=== Section Start ===

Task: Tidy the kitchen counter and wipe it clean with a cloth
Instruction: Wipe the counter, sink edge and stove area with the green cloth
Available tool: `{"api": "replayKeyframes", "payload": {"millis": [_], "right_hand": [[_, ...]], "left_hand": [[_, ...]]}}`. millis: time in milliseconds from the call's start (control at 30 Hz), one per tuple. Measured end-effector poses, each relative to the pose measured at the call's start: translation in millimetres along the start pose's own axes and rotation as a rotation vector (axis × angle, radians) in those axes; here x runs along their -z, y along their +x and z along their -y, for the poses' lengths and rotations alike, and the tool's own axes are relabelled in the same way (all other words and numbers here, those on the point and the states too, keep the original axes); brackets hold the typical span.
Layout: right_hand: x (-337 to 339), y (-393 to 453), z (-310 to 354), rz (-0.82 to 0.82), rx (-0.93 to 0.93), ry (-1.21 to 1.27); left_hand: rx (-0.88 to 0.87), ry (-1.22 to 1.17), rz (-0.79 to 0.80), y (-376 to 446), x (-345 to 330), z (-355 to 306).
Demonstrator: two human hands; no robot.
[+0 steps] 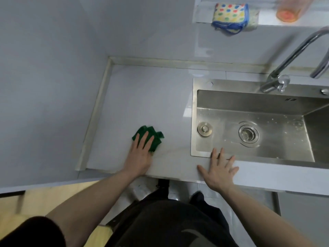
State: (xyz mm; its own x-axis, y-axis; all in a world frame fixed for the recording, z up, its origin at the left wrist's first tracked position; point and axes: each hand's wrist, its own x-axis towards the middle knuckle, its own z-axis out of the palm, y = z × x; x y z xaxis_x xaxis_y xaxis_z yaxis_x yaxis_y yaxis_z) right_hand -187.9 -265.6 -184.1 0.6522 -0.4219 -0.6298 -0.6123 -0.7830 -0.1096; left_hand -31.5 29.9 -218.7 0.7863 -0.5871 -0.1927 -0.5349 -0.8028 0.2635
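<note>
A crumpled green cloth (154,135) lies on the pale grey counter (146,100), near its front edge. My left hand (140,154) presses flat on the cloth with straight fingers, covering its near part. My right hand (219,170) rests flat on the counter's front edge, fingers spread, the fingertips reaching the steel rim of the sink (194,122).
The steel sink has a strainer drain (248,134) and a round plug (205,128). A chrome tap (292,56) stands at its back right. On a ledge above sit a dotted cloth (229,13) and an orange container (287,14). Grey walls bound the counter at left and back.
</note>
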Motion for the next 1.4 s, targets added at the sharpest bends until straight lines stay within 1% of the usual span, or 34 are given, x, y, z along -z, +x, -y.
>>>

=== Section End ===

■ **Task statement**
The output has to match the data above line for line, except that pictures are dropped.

■ **Your solution**
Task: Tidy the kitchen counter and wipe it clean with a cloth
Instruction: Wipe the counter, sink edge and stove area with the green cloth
Available tool: `{"api": "replayKeyframes", "payload": {"millis": [_], "right_hand": [[_, ...]], "left_hand": [[_, ...]]}}`. millis: time in milliseconds from the call's start (control at 30 Hz), one per tuple. Measured end-effector poses, each relative to the pose measured at the call's start: translation in millimetres along the start pose's own axes and rotation as a rotation vector (axis × angle, radians) in those axes; here x runs along their -z, y along their +x and z along their -y, for the poses' lengths and rotations alike, and the tool's own axes are relabelled in the same way (all other words and numbers here, those on the point and the states too, keep the original axes); brackets hold the typical span.
Layout: right_hand: x (-337 to 339), y (-393 to 453), z (-310 to 354), rz (-0.82 to 0.82), rx (-0.93 to 0.93), ry (-1.21 to 1.27); left_hand: rx (-0.88 to 0.87), ry (-1.22 to 1.17), rz (-0.79 to 0.80), y (-376 to 446), x (-345 to 330), z (-355 to 306).
Demonstrator: two human hands; no robot.
[+0 steps] 
State: (xyz mm; its own x-axis, y-axis; all in a world frame fixed for the recording, z up, its origin at the left wrist's first tracked position; point and axes: each hand's wrist, its own x-axis towards the middle knuckle, its own z-axis out of the palm, y = z × x; x y z xaxis_x xaxis_y xaxis_z yaxis_x yaxis_y yaxis_z) right_hand -187.9 -265.6 -184.1 0.6522 -0.4219 -0.6298 -0.6123 -0.7830 -0.1096; left_hand -31.5 29.9 -218.7 0.7863 -0.5871 -0.1927 -0.5349 -0.8028 0.2635
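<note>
A crumpled green cloth (154,135) lies on the pale grey counter (146,100), near its front edge. My left hand (140,154) presses flat on the cloth with straight fingers, covering its near part. My right hand (219,170) rests flat on the counter's front edge, fingers spread, the fingertips reaching the steel rim of the sink (194,122).
The steel sink has a strainer drain (248,134) and a round plug (205,128). A chrome tap (292,56) stands at its back right. On a ledge above sit a dotted cloth (229,13) and an orange container (287,14). Grey walls bound the counter at left and back.
</note>
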Motion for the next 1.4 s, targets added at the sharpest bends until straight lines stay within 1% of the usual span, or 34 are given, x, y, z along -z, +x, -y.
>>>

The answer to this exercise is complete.